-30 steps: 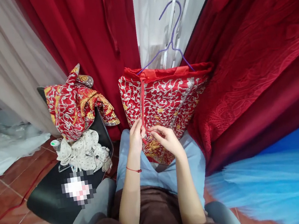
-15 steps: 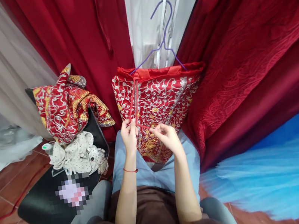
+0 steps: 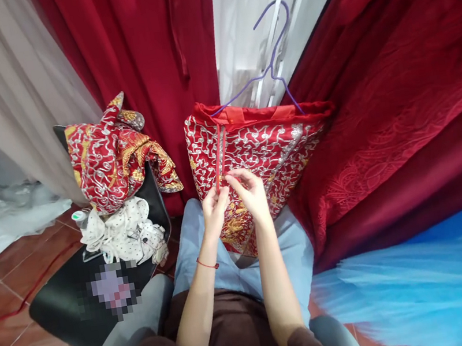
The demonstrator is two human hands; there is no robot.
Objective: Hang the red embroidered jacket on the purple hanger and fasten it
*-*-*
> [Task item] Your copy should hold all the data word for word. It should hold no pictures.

> [Task answer]
-30 steps: 
-15 steps: 
+0 steps: 
The demonstrator is two human hands; there is no robot.
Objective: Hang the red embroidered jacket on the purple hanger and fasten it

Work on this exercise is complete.